Voices on software design: Rich Hickey
Presentation review: Rich Hickey • Simple Made Easy (2011)
I’ve been reviewing several classic programming papers about simplicity, complexity, and adjacent topics. Here I’m sharing some highlights from the papers and my thoughts about them.
Today’s paper is not a paper but a video, and you can’t really have a series On Simplicity… without being aware of: Rich Hickey • Simple Made Easy
Simple Made Easy
Rich Hickey • 2011
We need to build simple systems if we want to build good systems. I don’t think we focus enough on that.
Agreed.
I love word origins. They’re tremendous fun. One of the reasons why they’re fun is because words eventually come to mean whatever we all accept them to mean. You know, whatever is commonly understood to be the meaning is what it means. And it’s often interesting to say, I wish we could go back to what it really means and use that. And I think there’s a couple of words that I’m going to use in this talk that I would love for you to come away knowing the origins of and try to use more precisely, especially when talking about software.
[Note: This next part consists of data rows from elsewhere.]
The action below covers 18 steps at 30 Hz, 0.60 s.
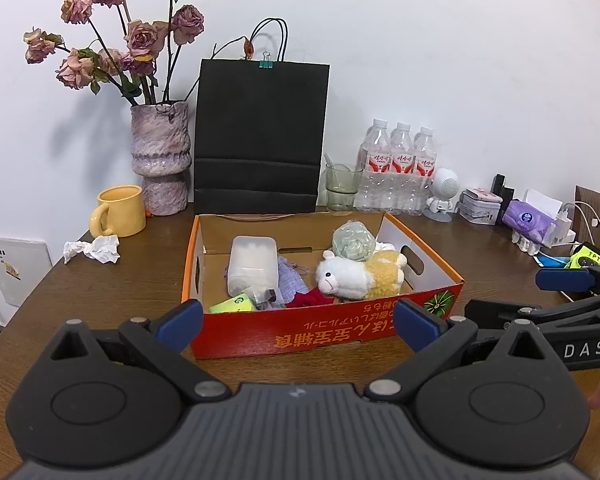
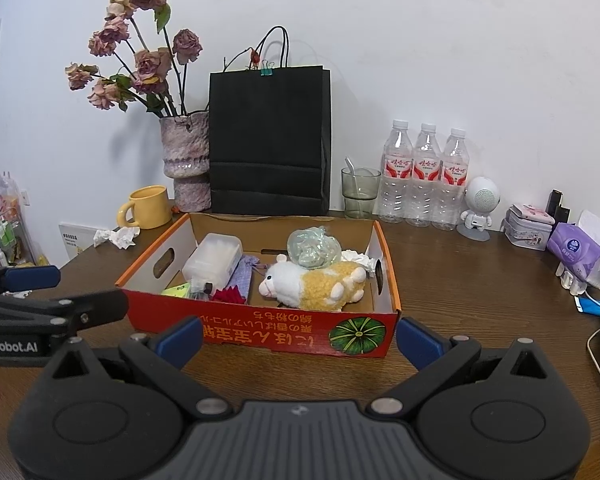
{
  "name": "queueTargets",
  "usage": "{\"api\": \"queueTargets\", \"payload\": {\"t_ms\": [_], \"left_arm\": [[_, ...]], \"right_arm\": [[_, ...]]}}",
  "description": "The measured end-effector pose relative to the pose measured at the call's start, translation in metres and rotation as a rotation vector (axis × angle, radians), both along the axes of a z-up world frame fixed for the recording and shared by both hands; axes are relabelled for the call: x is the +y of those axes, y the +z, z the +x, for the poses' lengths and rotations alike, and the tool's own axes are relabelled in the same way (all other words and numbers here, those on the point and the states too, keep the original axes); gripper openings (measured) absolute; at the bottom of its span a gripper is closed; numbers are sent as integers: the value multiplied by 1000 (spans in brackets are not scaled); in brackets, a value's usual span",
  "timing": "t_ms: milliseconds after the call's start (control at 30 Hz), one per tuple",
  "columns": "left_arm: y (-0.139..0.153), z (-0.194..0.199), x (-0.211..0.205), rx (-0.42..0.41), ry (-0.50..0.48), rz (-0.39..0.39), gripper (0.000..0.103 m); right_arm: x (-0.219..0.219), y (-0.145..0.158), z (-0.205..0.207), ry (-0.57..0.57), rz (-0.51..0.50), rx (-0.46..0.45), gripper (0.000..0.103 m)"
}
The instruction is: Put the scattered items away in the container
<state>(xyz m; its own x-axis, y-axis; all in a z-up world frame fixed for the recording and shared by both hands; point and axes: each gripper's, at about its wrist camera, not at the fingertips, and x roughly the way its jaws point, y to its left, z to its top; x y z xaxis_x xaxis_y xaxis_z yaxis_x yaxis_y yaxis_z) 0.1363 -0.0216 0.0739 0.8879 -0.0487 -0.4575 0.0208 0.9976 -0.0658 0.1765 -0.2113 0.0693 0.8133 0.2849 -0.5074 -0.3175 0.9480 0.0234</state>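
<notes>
Both your grippers, left [image 1: 298,322] and right [image 2: 299,334], hang wide open and empty before the orange cardboard box [image 1: 328,330], where the plush sheep [image 1: 358,276] lies inside.

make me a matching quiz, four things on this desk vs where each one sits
Things:
1. plush sheep
2. yellow mug
3. crumpled tissue
4. glass

Places:
A. on the table in front of the mug
B. inside the box
C. beside the water bottles
D. next to the vase

Pairs: 1-B, 2-D, 3-A, 4-C
</notes>
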Motion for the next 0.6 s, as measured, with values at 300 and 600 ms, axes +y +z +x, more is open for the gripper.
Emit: {"api": "queueTargets", "payload": {"t_ms": [300, 600], "left_arm": [[0, 0, 0, -1, -3, 0, 103], [-3, 1, 2, 1, -15, -28, 103]], "right_arm": [[-1, 0, -1, -2, -2, 0, 103], [-2, -1, 0, -8, -4, 5, 103]]}}
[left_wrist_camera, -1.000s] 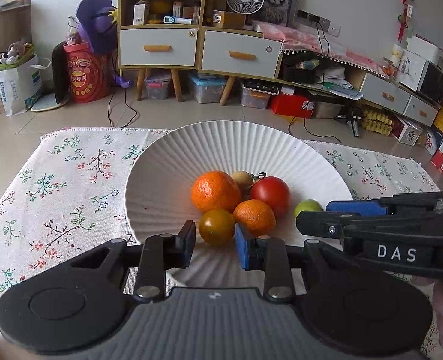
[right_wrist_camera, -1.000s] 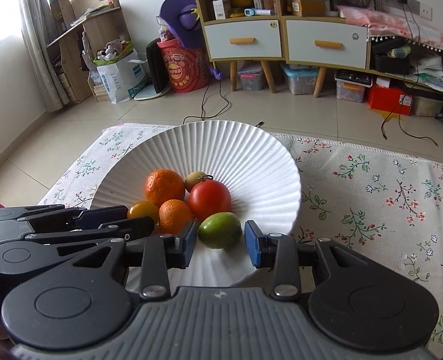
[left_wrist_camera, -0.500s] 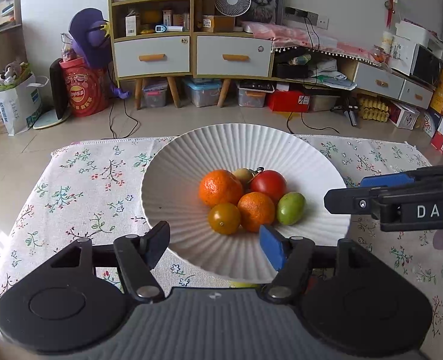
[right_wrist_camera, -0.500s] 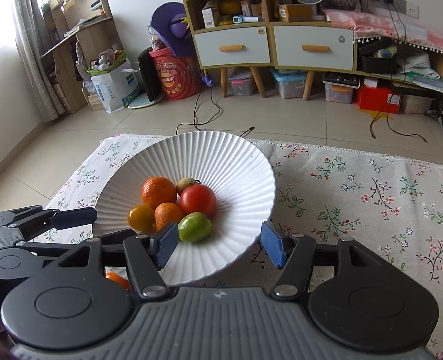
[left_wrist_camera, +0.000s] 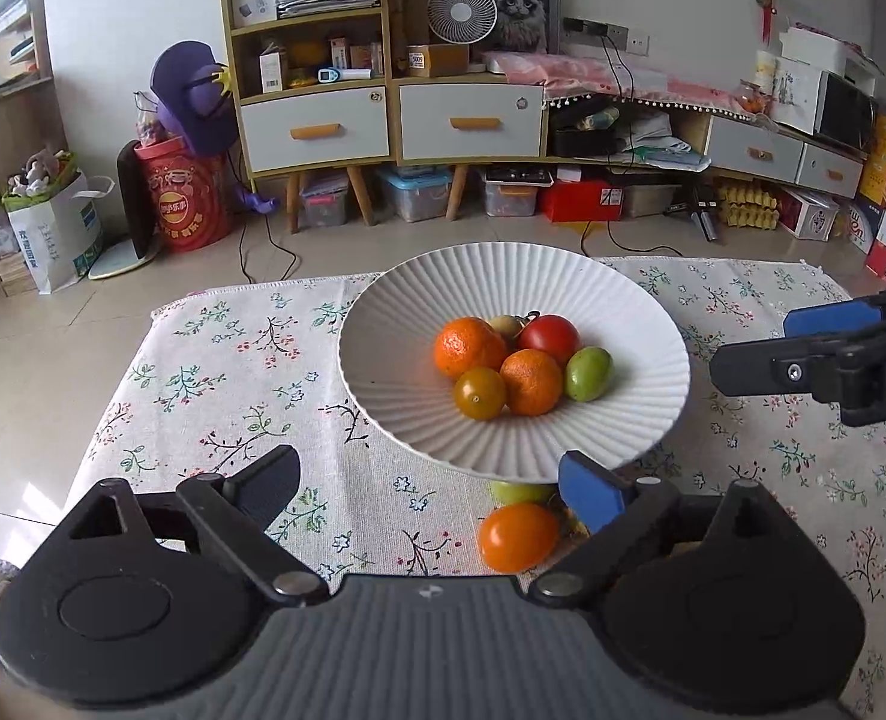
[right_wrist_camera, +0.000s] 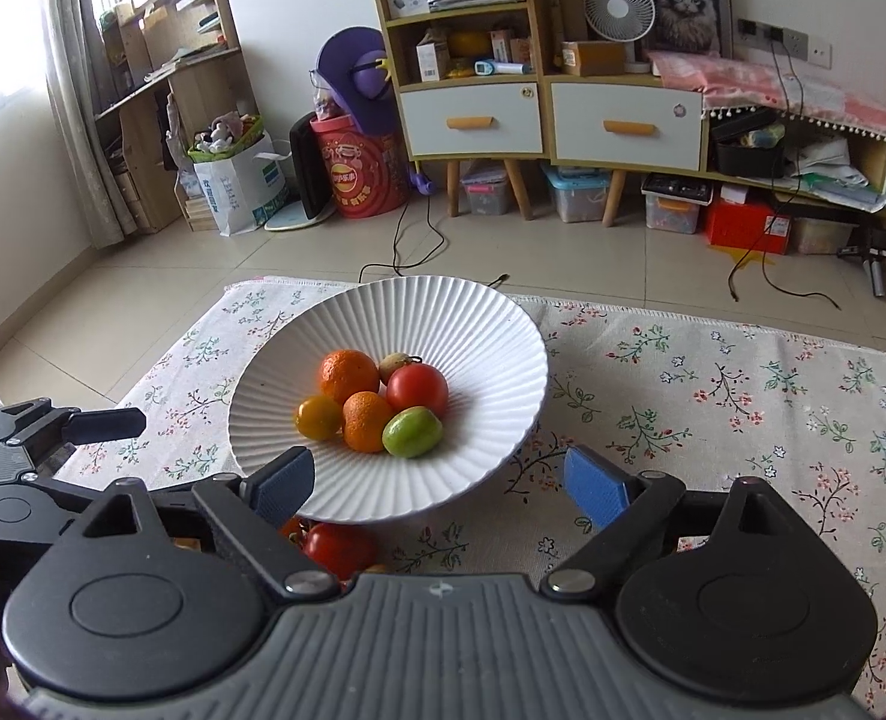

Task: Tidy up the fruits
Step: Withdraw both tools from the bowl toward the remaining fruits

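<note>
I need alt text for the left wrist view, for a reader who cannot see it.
A white ribbed bowl on a floral cloth holds six small fruits. The open left gripper is empty in front of it, with an orange fruit on the cloth near its right finger.

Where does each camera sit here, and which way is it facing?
Left wrist: on the left gripper, facing forward over the white bowl of fruit toward the cabinets; its own open fingers show, with the right gripper at the right edge.
Right wrist: on the right gripper, facing the same bowl; its open fingers and the left gripper show.
Shared: bowl, floral cloth, cabinets.
</note>
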Demonstrator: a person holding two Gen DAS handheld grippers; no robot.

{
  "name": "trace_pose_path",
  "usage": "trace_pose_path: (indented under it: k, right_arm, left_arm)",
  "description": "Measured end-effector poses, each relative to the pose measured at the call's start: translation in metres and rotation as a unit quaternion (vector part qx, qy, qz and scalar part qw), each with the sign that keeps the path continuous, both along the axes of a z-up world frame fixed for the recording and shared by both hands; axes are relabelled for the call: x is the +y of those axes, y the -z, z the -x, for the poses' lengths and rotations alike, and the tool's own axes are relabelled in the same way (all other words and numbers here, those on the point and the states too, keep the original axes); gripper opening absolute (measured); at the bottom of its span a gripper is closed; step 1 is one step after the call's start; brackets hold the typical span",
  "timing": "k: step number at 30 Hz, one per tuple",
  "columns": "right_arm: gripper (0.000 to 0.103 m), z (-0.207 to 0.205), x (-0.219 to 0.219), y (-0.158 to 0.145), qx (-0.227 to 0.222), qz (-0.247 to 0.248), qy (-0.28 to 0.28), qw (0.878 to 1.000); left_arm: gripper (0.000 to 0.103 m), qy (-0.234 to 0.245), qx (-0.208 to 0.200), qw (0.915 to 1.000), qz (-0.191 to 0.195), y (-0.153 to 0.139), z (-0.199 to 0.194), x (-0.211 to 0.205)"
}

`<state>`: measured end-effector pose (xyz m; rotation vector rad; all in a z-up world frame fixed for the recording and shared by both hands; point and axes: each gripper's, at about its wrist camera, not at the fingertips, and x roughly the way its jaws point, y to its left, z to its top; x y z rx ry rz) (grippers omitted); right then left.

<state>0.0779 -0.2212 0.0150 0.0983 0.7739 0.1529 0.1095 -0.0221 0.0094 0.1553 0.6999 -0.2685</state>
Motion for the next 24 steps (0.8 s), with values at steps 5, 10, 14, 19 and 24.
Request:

Hickey is known for his love of words and many of his presentations include reflections on the etymology of words he considers important. I deeply respect people who are concerned about which words they use and where their meaning comes from. A good indicator that they apply such precision and attention to detail to other things as well.
Defining “simple”
Hickey actually attempts a definition of simplicity. A surprisingly rare treat in many treatises on simplicity.
So the first word is simple. And the roots of this word are sim and plex, and that means “one fold” or “one braid” or “twist”. […]
And the opposite of this word is complex, which means “braided together” or “folded together”. Being able to think about our software in terms of whether or not it’s folded together is sort of the central point of this talk. […]
So if we want to try to apply “simple” to the kinds of work that we do, we’re going to start with this concept of having one braid. And look at it in a few different dimensions. […] If we want to look for simple things, we want to look for things that have sort of one of something. They do, they have one role. They fulfill one task or job. They’re about accomplishing sort of one objective.They might be about one concept like security.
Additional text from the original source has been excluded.